Below are lines of records; copy exactly those from the one containing "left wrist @" through the one containing "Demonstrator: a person", leaving the pictures behind.

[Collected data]

________

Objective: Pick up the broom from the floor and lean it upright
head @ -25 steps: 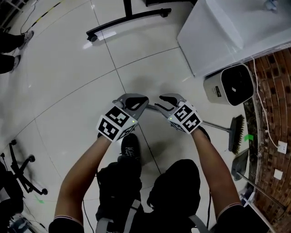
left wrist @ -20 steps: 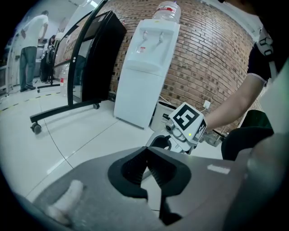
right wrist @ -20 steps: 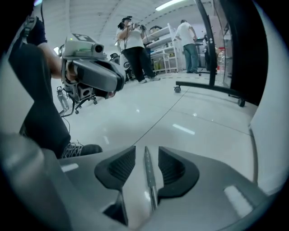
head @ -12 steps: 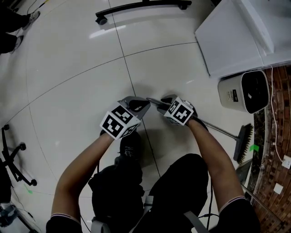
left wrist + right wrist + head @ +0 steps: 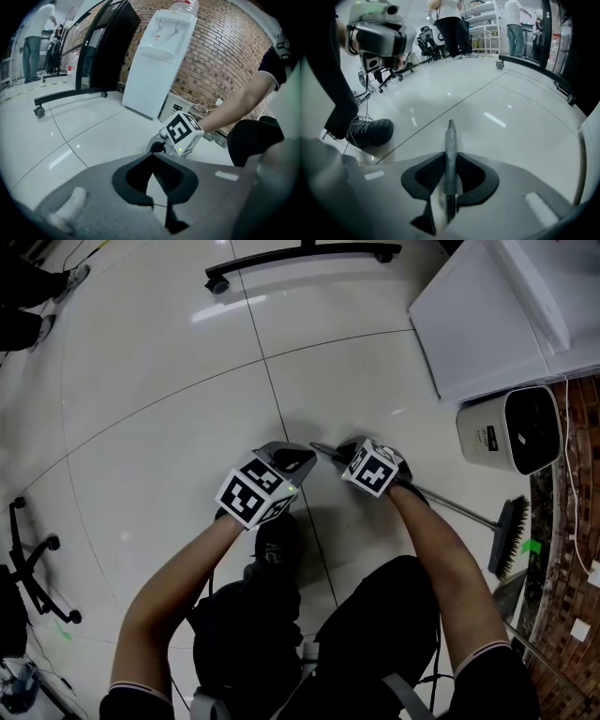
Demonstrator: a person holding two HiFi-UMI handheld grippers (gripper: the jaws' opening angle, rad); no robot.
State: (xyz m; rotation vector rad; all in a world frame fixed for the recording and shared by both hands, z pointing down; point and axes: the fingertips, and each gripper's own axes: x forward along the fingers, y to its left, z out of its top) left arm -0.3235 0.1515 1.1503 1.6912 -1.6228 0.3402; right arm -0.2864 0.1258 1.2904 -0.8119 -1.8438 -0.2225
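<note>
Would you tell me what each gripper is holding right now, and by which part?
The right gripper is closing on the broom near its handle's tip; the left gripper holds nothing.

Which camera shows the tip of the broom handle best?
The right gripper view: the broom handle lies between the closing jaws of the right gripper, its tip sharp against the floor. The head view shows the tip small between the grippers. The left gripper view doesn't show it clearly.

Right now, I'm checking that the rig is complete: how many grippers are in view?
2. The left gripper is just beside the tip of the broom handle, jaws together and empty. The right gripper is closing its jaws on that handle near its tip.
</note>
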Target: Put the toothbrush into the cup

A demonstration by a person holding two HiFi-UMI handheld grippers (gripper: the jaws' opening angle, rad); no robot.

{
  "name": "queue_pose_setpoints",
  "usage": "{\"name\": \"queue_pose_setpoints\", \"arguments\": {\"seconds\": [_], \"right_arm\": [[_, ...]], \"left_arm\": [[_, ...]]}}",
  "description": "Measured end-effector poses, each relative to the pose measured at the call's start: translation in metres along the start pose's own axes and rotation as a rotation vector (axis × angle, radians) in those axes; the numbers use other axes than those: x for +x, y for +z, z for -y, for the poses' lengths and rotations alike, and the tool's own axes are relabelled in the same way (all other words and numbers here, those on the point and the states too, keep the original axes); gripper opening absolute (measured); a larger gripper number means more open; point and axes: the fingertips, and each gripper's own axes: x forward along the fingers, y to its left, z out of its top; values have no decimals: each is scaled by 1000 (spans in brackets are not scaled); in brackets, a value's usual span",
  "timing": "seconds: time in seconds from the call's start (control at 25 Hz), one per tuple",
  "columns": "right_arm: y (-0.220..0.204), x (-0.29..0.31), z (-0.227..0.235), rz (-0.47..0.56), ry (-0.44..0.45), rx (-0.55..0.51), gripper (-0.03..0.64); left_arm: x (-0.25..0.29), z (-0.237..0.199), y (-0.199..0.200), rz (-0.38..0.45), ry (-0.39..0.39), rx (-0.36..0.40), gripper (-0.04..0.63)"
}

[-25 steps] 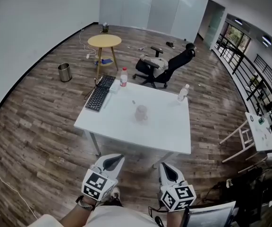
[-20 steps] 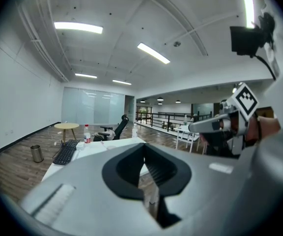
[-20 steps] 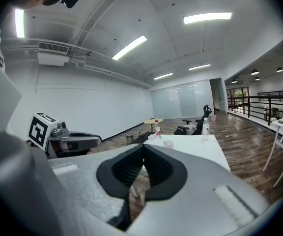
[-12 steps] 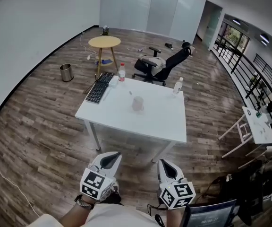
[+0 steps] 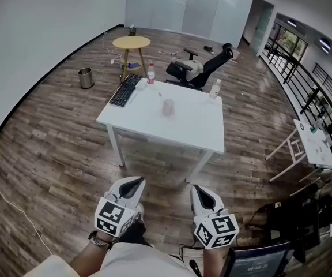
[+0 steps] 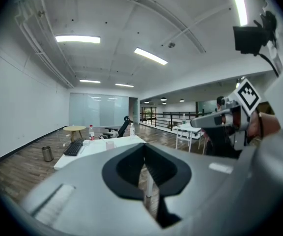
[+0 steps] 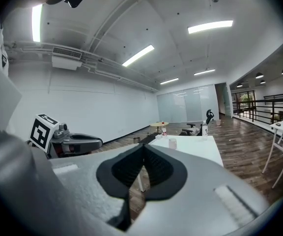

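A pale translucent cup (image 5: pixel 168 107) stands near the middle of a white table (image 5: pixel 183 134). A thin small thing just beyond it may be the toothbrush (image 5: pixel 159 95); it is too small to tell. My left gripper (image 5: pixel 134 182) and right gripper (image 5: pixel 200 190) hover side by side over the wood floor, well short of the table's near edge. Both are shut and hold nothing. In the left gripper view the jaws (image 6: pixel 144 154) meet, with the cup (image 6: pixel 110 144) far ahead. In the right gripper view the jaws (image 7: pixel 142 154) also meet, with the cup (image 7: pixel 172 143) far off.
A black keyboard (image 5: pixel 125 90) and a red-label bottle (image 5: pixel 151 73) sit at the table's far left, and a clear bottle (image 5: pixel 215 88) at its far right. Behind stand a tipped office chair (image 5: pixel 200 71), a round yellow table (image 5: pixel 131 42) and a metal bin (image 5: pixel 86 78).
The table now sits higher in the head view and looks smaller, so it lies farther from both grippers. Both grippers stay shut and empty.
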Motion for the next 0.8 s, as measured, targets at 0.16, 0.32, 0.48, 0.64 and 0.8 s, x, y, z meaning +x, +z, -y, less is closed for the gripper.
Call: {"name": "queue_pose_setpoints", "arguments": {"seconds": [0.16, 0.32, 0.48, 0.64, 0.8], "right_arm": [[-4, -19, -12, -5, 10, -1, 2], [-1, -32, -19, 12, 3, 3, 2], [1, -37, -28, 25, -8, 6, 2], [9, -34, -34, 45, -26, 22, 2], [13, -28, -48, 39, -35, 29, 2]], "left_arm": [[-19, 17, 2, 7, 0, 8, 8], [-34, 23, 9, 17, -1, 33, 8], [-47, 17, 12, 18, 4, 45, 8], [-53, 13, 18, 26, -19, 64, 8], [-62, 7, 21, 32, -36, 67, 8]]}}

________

*Answer to this task*.
left wrist @ -20 steps: 
right wrist @ -20 steps: 
head @ -12 steps: 
left wrist + right wrist + head @ +0 steps: 
Demonstrator: a person holding two HiFi-UMI handheld grippers (gripper: the jaws' opening angle, rad); no robot.

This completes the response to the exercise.